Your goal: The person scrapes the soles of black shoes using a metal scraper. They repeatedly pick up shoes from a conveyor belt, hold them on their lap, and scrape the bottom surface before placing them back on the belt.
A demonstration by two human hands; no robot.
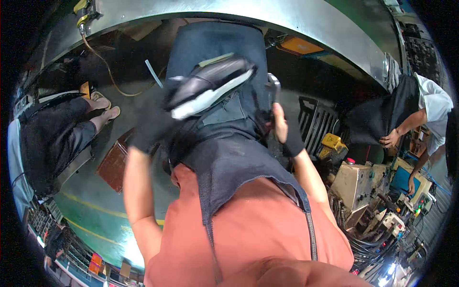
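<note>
A dark shoe with a white sole [215, 88] lies slantwise over my apron-covered lap, smeared by motion. At its left end my left hand [155, 119], in a black glove, grips it; the fingers are blurred against the dark cloth. My right hand [281, 125] wears a black fingerless glove and is at the right side of my lap. It is closed on a metal tool with a curved, shiny head [274, 85], whose lower part the hand hides. The tool and the shoe are apart.
A metal bench edge [239, 12] curves across the far side. A brown box [114, 160] and a seated person's legs [79, 119] are at left. On the right are a black slatted plastic piece [318, 124], a yellow device [333, 143], machinery [351, 186] and another person's hand [391, 138].
</note>
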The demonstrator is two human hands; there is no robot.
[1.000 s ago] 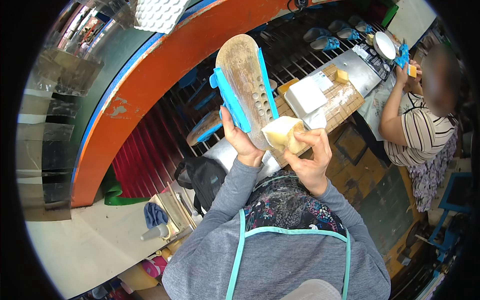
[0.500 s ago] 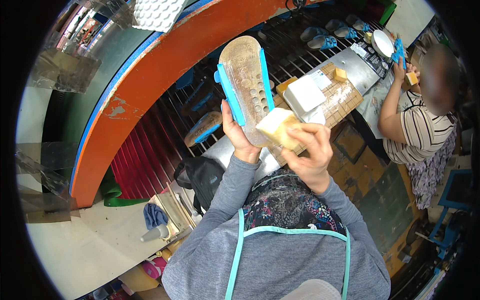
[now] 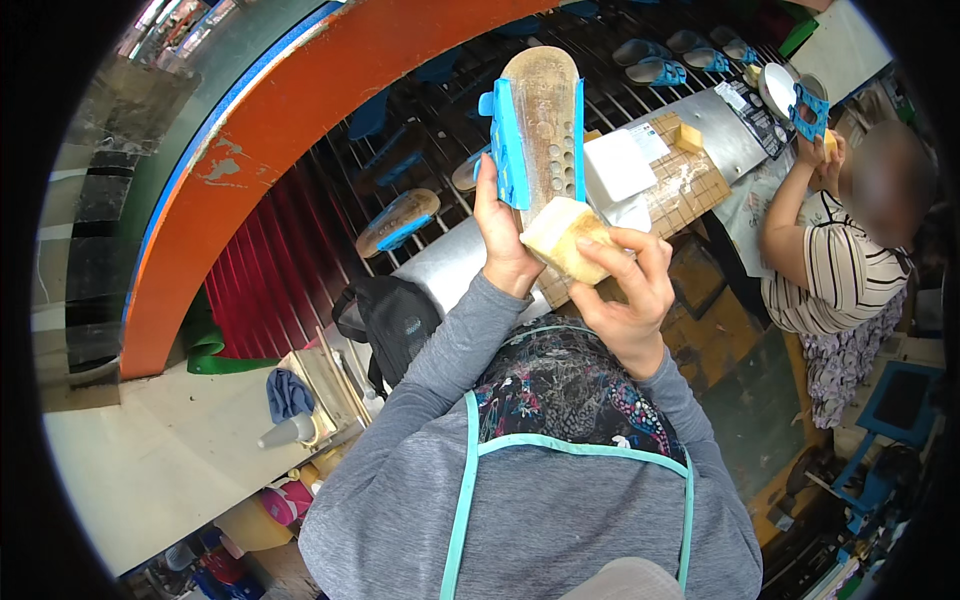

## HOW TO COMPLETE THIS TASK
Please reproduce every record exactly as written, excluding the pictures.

## WRITTEN REPLY
Your goal: The person scrapes the soles of black shoes using a metal scraper. They repeatedly pick up shoes from a conveyor belt, hold them on their lap, and scrape the bottom surface before placing them back on the belt.
A demonstration by two human hands; no robot.
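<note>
A dark shoe with a white sole [215, 88] lies slantwise over my apron-covered lap, smeared by motion. At its left end my left hand [155, 119], in a black glove, grips it; the fingers are blurred against the dark cloth. My right hand [281, 125] wears a black fingerless glove and is at the right side of my lap. It is closed on a metal tool with a curved, shiny head [274, 85], whose lower part the hand hides. The tool and the shoe are apart.
A metal bench edge [239, 12] curves across the far side. A brown box [114, 160] and a seated person's legs [79, 119] are at left. On the right are a black slatted plastic piece [318, 124], a yellow device [333, 143], machinery [351, 186] and another person's hand [391, 138].
</note>
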The demonstrator is two human hands; there is no robot.
[1.000 s ago] 
[0.500 s ago] 
[now] 

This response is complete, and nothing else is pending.